Postby 8bitagent » Thu Dec 04, 2008 7:31 am

Lord almighty.

http://www.msnbc.msn.com/id/28045145/

MEXICO CITY - The death squads of the drug cartels are killing in spectacularly gruesome ways, using the violence as a language to deliver a message to society.

Increasingly, bodies show unmistakable signs of torture. Videos of executions are posted on the Internet, as taunts, as warnings. Corpses are dumped on playgrounds, with neatly printed notes beside them. And very often, the heads have been removed.

When someone rolled five heads onto the dance floor in a cantina in Michoacan state two years ago, even the most hardened Mexicans were shocked. Now ritual mutilations are routine. In the border city of Tijuana, 37 people were slain over the weekend, including four children. Nine of the adults were decapitated, including three police officers whose badges were stuffed in their mouths.

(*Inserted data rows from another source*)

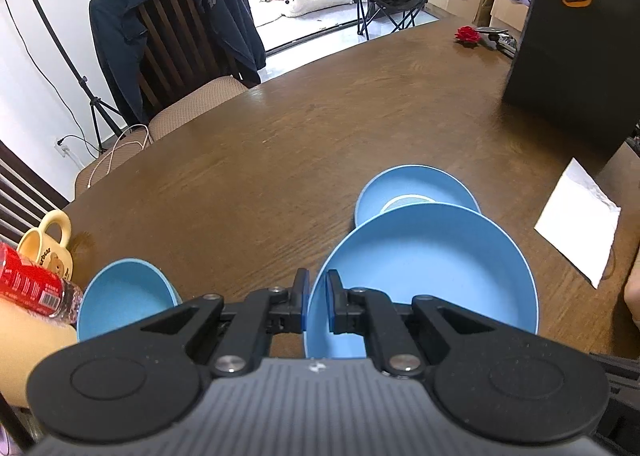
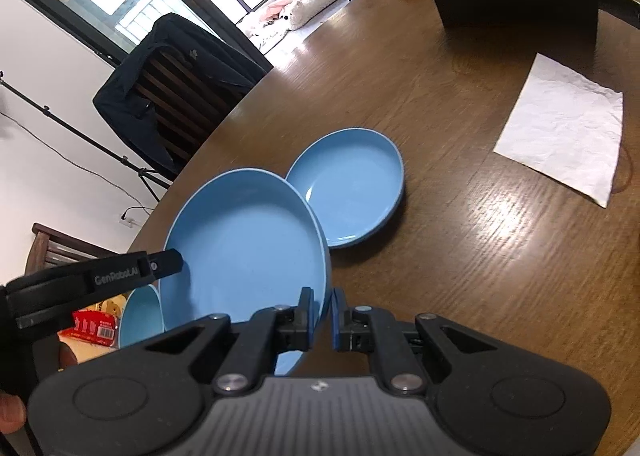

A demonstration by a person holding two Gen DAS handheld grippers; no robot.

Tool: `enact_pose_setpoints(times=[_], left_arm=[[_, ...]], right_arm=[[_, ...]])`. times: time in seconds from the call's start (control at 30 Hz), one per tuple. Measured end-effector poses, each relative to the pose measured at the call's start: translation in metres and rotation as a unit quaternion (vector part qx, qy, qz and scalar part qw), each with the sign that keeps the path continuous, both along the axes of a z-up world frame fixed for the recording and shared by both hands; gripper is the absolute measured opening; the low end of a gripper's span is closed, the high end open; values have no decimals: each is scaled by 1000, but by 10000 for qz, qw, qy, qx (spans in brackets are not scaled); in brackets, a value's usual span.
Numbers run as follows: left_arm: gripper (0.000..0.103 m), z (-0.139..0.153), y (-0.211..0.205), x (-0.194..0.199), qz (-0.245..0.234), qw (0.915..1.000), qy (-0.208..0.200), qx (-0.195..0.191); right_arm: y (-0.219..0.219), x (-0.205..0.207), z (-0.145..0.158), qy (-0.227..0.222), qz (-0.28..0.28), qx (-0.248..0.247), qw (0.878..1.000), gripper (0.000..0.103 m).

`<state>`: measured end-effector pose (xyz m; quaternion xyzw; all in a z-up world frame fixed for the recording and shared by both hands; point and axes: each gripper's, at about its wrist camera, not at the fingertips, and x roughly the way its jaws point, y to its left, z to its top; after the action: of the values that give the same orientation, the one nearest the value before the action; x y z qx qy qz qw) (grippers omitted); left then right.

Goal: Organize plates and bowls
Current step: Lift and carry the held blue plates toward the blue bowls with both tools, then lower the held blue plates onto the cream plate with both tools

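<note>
A large blue plate (image 1: 432, 268) is held tilted above the brown table (image 1: 280, 144). My left gripper (image 1: 317, 304) is shut on its left rim. My right gripper (image 2: 321, 316) is shut on its right rim; the plate also shows in the right wrist view (image 2: 244, 252), with the left gripper's finger (image 2: 160, 262) at its far edge. A smaller blue plate (image 1: 412, 186) lies on the table just beyond, also in the right wrist view (image 2: 352, 184). A blue bowl (image 1: 124, 296) stands at the left, also in the right wrist view (image 2: 140, 316).
A yellow bear mug (image 1: 48, 248) and a red-labelled bottle (image 1: 36, 288) sit at the left table edge. A white napkin (image 2: 564, 128) lies to the right, a black box (image 1: 576, 56) behind it, a red flower (image 1: 468, 35) far back. A chair with a dark jacket (image 1: 176, 28) stands at the far side.
</note>
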<state>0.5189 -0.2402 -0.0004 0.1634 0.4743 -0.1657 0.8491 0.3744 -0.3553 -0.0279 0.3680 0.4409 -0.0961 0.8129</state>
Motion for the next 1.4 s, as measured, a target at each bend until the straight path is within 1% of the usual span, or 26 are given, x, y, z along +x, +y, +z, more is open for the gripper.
enact_pose_setpoints(times=[0.3, 0.77, 1.1, 1.4], left_arm=[[10, 7, -5, -40, 77, 9999, -81, -10], [10, 14, 1, -102, 268, 9995, -172, -60], [9, 13, 14, -134, 406, 9990, -174, -117], [10, 5, 29, -159, 549, 9983, -127, -147]], right_arm=[[-10, -38, 6, -26, 78, -2, 10000, 8], [-6, -94, 17, -108, 274, -57, 9995, 8], [1, -124, 16, -73, 430, -48, 9990, 8], [12, -138, 7, 28, 633, -91, 9980, 8]])
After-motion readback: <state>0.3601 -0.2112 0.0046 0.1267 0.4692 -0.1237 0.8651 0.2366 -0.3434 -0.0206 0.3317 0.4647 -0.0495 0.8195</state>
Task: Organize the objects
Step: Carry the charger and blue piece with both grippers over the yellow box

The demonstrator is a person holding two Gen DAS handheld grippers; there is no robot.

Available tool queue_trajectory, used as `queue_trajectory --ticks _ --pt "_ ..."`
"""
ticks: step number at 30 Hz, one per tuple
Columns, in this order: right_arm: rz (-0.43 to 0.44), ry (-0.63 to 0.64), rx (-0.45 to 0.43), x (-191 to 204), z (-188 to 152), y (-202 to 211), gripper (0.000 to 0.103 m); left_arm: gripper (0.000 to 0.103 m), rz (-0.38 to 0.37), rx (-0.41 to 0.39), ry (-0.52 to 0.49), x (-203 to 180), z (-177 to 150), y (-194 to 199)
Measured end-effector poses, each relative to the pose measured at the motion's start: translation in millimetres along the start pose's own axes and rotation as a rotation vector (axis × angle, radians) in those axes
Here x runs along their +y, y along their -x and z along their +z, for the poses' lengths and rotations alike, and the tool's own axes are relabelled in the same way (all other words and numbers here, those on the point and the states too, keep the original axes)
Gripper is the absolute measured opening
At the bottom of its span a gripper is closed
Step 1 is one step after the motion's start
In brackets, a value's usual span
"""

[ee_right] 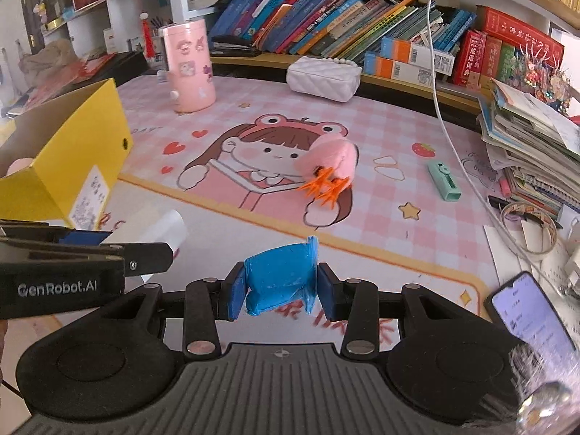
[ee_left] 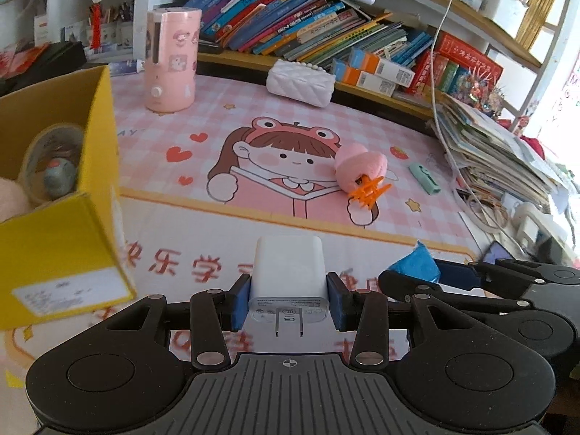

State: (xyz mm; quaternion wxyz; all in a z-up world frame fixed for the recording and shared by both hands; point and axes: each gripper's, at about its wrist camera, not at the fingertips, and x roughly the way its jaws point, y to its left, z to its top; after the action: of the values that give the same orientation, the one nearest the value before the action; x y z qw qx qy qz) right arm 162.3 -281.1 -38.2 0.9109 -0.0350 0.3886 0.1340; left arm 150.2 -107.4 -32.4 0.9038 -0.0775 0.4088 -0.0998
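A white charger (ee_left: 288,275) sits clamped in your left tongs (ee_left: 288,299), prongs facing the camera, while your right tongs (ee_right: 279,288) pinch a crumpled blue piece (ee_right: 279,279) just beside them. The yellow box (ee_left: 61,239), already holding a tape roll (ee_left: 50,159), stands to the left tongs' left. Swing wide and the two tongs may knock together, or the charger may clip the box wall; the pink toy (ee_left: 360,166) and green clip (ee_left: 424,177) lie ahead, not yet collected.

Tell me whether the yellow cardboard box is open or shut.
Open: the yellow cardboard box has no top covering it, and a clear tape roll shows inside.
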Motion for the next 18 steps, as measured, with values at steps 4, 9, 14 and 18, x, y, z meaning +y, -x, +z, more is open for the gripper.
queue_trajectory --ticks 4,9,14,18 --pt "0.0 -0.003 0.014 19 -7 11 0.038 0.041 -0.003 -0.014 0.015 14 -12 19" --pt "0.011 0.024 0.011 49 -18 27 0.038 0.041 -0.001 -0.027 0.037 33 -29 45" --pt "0.032 0.049 0.005 80 -29 40 0.038 0.041 0.014 -0.045 0.057 53 -43 70" --pt "0.051 0.062 -0.002 104 -36 49 0.038 0.041 0.031 -0.059 0.073 70 -55 90"
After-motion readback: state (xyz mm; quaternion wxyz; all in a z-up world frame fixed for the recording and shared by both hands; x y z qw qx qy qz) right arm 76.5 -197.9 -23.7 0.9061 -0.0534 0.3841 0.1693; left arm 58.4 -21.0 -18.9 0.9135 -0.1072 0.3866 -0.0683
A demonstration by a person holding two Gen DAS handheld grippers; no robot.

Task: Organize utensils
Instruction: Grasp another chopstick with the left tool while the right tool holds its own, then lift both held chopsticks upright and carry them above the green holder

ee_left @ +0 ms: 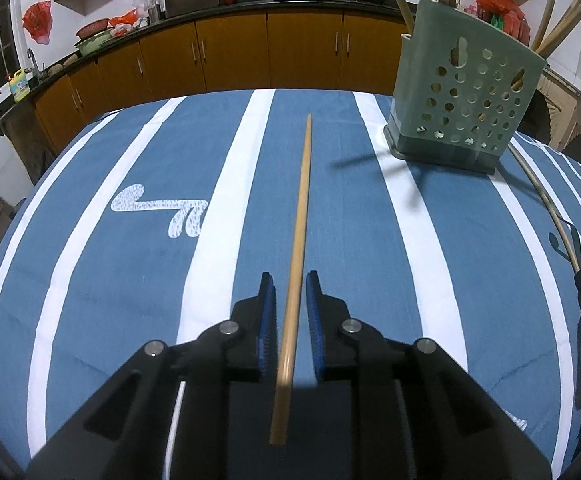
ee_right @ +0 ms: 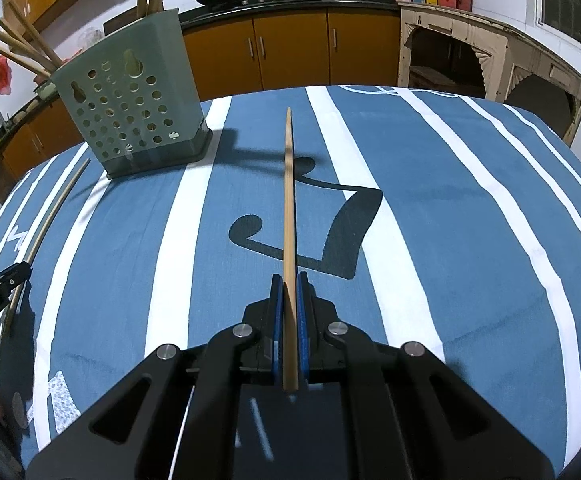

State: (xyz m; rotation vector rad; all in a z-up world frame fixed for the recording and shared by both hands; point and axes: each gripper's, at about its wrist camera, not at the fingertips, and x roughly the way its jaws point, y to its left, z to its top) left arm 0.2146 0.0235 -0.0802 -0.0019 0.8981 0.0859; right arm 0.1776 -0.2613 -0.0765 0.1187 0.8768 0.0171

"There is a new and different violence in this war," said Victor Clark Alfaro, the founder of the Binational Center for Human Rights, who moves around Tijuana accompanied by bodyguards. "Each method is now more brutal, more extreme than the last. To cut off the heads? That is now what they like. They are going to the edge of what is possible for a human being to do."

As competing drug cartels and their fragmented cells fight the police, the Mexican army and one another for control of billion-dollar smuggling corridors into the U.S. drug market, the violence unleashed by President Felipe Calderón's war against the traffickers grows more sensational.

An estimated 4,500 people have been killed in drug-related violence since 2007, when Calderón flooded the border and other drug hot zones with 20,000 Mexican troops and thousands of federal agents. November was the bloodiest month so far, with at least 700 killings, according to tallies kept by Mexican newspapers. Some victims had no connection to the drug trade, police say.

Twisted version of 'shock and awe'
Experts say the cartels and their enforcers are attempting their own twisted version of "shock and awe," broadcasting via traditional media, rumor mill and the Internet a willingness to fight to the end. Authorities also say the cartels are killing so graphically in order to sap public confidence in the government, perhaps hoping Calderón will allow the cartels to return to business as usual, when the smuggling organizations operated with the tacit support of corrupt officials.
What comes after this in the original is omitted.